- [Aim of the exercise]
Exactly as they appear, restate the lines of the material, from the first through the one containing "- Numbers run".

- [Dataset entries]
=-=-=-=-=

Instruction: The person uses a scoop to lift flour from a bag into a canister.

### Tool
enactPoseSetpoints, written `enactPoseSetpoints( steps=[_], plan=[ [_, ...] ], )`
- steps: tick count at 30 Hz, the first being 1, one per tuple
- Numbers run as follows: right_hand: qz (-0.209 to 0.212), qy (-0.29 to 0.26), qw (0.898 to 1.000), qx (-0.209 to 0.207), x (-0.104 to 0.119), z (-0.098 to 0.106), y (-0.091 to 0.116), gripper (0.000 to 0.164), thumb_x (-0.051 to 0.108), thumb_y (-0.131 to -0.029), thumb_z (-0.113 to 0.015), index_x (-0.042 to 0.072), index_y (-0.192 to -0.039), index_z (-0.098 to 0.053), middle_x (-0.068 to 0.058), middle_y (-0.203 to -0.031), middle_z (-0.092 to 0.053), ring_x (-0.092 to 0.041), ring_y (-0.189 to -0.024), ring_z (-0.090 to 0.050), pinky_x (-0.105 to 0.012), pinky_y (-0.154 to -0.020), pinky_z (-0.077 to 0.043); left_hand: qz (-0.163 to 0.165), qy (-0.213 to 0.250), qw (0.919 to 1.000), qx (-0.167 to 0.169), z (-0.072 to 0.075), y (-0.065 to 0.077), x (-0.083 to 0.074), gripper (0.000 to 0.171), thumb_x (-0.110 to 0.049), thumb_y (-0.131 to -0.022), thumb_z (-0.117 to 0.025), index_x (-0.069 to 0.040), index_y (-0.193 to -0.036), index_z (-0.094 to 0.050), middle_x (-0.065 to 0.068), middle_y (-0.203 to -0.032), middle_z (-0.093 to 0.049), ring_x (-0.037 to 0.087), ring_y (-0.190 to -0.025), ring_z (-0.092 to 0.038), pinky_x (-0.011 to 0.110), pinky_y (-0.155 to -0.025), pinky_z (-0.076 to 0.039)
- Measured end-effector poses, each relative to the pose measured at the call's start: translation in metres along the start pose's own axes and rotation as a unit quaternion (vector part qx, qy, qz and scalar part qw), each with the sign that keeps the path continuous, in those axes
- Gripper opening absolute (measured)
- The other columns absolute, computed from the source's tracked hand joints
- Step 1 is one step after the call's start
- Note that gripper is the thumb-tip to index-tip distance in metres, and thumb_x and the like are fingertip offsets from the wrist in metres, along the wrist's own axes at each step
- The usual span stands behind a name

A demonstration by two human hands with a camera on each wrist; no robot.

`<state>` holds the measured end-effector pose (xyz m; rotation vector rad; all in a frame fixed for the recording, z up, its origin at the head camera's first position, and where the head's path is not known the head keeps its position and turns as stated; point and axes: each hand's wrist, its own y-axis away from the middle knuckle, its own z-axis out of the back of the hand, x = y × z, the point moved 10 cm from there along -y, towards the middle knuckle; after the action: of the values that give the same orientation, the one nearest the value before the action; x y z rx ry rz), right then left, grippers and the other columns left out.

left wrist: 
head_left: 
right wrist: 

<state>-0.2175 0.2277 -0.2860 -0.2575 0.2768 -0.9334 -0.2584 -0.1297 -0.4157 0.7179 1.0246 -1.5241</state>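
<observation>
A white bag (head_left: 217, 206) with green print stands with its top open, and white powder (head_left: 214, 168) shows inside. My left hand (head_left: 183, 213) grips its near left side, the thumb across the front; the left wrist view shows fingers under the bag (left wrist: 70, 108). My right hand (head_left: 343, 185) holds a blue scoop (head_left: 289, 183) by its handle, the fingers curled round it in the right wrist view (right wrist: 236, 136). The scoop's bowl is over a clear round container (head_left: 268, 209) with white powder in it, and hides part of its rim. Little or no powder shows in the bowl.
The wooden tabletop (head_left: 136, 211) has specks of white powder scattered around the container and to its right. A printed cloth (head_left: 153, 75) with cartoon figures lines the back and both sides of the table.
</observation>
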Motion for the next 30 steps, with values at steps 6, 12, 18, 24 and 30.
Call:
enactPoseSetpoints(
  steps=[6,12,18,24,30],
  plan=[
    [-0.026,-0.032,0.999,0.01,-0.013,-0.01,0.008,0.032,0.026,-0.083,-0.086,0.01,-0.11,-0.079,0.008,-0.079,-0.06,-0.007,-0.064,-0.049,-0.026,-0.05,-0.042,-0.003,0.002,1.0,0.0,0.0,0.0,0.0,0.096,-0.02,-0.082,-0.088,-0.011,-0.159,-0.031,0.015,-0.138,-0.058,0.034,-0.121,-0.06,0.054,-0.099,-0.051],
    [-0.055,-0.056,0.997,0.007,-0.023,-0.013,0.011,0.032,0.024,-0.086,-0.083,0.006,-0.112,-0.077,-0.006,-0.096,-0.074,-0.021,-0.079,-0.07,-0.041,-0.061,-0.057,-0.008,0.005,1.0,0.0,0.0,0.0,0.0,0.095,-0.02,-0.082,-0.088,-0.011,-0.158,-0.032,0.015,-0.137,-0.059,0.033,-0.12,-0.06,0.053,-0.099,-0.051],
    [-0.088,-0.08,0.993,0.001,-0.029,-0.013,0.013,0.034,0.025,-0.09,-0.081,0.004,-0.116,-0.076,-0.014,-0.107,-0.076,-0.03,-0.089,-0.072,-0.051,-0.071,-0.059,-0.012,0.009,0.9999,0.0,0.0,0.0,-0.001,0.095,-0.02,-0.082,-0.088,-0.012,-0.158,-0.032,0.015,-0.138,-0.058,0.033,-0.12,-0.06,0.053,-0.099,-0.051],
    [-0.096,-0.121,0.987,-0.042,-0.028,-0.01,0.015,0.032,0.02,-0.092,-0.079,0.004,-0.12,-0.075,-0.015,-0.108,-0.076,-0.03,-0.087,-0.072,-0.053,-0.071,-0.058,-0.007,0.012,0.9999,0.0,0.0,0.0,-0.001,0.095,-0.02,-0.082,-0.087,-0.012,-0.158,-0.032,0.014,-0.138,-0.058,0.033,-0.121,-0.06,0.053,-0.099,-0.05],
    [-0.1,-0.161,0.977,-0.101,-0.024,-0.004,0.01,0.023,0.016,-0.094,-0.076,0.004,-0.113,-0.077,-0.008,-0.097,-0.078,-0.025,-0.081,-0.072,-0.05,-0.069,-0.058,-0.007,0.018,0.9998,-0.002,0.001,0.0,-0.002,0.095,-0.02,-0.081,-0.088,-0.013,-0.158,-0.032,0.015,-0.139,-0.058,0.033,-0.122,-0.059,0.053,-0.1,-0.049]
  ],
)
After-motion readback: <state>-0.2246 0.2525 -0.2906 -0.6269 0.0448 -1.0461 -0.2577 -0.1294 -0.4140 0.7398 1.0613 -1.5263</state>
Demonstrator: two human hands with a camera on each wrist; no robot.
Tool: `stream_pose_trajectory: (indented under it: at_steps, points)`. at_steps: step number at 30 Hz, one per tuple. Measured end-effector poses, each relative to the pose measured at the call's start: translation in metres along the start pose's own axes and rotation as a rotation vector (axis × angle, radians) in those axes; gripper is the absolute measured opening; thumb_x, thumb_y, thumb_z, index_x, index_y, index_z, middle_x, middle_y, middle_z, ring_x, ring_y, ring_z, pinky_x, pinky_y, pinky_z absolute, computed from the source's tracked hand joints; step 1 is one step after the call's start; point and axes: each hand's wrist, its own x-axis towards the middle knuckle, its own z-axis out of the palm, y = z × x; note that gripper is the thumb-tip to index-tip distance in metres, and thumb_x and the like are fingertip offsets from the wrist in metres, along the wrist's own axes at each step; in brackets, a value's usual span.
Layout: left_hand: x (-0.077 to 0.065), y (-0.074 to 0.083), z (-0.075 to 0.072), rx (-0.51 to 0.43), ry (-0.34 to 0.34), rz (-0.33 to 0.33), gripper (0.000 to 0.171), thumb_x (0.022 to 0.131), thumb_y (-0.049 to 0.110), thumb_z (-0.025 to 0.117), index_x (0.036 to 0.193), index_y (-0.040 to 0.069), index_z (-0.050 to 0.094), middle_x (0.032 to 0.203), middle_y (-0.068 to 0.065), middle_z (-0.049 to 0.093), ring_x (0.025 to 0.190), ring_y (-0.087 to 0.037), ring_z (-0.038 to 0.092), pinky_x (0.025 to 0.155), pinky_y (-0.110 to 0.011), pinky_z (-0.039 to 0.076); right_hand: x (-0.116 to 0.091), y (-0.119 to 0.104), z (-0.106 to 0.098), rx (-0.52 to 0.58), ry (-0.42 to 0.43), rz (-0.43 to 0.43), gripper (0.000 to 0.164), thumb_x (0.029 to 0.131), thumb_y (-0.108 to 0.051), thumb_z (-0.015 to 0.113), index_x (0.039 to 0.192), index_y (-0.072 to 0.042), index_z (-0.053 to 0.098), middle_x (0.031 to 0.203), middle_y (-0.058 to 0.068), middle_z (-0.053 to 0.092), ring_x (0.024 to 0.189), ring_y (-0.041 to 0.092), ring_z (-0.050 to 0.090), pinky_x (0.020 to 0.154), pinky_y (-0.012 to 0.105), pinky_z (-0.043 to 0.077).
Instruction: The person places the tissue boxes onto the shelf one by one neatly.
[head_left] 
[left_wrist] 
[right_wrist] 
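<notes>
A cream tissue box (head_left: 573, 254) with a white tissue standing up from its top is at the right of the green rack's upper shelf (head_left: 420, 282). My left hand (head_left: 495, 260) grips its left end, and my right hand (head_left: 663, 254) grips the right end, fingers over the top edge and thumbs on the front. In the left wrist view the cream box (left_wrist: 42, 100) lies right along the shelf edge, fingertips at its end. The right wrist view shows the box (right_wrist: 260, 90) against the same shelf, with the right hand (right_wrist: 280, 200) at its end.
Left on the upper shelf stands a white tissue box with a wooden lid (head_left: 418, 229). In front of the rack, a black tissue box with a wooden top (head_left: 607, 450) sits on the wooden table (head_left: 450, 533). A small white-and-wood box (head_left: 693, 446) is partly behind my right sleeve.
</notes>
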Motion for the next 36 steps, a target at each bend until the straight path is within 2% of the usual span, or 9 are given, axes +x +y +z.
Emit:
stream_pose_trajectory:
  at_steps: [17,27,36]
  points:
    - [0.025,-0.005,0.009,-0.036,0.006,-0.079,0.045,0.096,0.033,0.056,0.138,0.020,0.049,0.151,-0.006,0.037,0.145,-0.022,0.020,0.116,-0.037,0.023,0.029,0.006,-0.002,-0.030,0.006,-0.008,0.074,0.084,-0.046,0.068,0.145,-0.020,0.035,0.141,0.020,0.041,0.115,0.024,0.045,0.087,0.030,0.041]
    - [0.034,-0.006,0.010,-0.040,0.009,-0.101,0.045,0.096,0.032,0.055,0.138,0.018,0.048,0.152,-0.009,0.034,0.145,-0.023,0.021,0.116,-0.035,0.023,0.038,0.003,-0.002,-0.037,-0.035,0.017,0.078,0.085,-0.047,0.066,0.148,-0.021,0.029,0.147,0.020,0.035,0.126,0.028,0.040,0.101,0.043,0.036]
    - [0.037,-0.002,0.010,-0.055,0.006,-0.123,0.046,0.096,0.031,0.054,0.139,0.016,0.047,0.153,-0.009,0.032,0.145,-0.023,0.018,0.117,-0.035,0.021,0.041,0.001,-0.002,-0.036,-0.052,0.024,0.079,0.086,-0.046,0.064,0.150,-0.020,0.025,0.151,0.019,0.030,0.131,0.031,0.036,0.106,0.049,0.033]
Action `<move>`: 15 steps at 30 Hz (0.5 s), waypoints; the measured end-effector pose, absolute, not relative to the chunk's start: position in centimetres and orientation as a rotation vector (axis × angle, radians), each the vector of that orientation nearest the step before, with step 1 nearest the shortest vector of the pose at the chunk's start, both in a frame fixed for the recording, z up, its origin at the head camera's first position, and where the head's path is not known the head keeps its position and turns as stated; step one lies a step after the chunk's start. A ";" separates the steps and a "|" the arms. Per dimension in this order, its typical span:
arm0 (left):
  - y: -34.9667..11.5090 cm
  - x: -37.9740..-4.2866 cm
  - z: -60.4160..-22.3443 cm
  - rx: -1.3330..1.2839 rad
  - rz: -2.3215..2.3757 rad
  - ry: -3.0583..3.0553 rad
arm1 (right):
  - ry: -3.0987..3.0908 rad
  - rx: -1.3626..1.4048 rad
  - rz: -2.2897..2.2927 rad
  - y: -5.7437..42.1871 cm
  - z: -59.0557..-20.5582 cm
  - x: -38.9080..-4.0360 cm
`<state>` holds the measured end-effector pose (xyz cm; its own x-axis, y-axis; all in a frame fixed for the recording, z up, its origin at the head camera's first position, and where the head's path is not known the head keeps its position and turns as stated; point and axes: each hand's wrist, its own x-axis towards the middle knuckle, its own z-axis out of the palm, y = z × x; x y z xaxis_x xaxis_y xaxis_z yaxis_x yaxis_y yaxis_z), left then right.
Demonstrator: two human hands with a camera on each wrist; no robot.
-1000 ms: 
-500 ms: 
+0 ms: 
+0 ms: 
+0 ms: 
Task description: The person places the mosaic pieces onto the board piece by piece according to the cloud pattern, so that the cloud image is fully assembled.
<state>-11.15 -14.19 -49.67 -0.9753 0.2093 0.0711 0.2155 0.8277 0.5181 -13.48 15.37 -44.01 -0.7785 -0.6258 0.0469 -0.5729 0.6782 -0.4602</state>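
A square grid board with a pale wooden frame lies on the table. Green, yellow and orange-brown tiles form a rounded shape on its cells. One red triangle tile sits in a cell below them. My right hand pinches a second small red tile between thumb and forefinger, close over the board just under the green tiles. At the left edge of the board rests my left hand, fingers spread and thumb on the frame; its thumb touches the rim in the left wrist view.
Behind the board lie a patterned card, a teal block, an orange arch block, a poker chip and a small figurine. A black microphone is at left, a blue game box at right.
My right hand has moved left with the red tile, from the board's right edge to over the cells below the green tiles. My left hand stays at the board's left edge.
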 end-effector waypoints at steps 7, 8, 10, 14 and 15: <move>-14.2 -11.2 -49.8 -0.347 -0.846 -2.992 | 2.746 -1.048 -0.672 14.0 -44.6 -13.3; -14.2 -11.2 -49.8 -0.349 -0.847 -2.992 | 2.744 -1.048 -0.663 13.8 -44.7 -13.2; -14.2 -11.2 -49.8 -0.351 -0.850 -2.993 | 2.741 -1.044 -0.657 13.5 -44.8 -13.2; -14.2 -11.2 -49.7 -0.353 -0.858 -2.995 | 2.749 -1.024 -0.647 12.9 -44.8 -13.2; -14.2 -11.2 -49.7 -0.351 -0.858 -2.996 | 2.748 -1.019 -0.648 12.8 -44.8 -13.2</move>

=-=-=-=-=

- [Reply]
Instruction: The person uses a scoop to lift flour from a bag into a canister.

### Tool
enactPoseSetpoints, written `enactPoseSetpoints( steps=[_], plan=[ [_, ...] ], )`
- steps: tick count at 30 Hz, the first being 1, one per tuple
- Numbers run as follows: right_hand: qz (-0.209 to 0.212), qy (-0.29 to 0.26), qw (0.898 to 1.000), qx (-0.209 to 0.207), x (-0.104 to 0.119), z (-0.098 to 0.106), y (-0.091 to 0.116), gripper (0.000 to 0.164), thumb_x (-0.051 to 0.108), thumb_y (-0.131 to -0.029), thumb_z (-0.113 to 0.015), index_x (-0.042 to 0.072), index_y (-0.192 to -0.039), index_z (-0.098 to 0.053), middle_x (-0.068 to 0.058), middle_y (-0.203 to -0.031), middle_z (-0.092 to 0.053), ring_x (-0.092 to 0.041), ring_y (-0.189 to -0.024), ring_z (-0.090 to 0.050), pinky_x (-0.105 to 0.012), pinky_y (-0.154 to -0.020), pinky_z (-0.077 to 0.043); left_hand: qz (-0.163 to 0.165), qy (-0.213 to 0.250), qw (0.919 to 1.000), qx (-0.167 to 0.169), z (-0.072 to 0.075), y (-0.065 to 0.077), x (-0.083 to 0.074), gripper (0.000 to 0.171), thumb_x (-0.110 to 0.049), thumb_y (-0.131 to -0.022), thumb_z (-0.117 to 0.025), index_x (-0.069 to 0.040), index_y (-0.193 to -0.036), index_z (-0.094 to 0.050), middle_x (-0.065 to 0.068), middle_y (-0.203 to -0.032), middle_z (-0.093 to 0.049), ring_x (-0.037 to 0.087), ring_y (-0.190 to -0.025), ring_z (-0.092 to 0.038), pinky_x (-0.011 to 0.110), pinky_y (-0.155 to -0.025), pinky_z (-0.076 to 0.039)

The response is finished.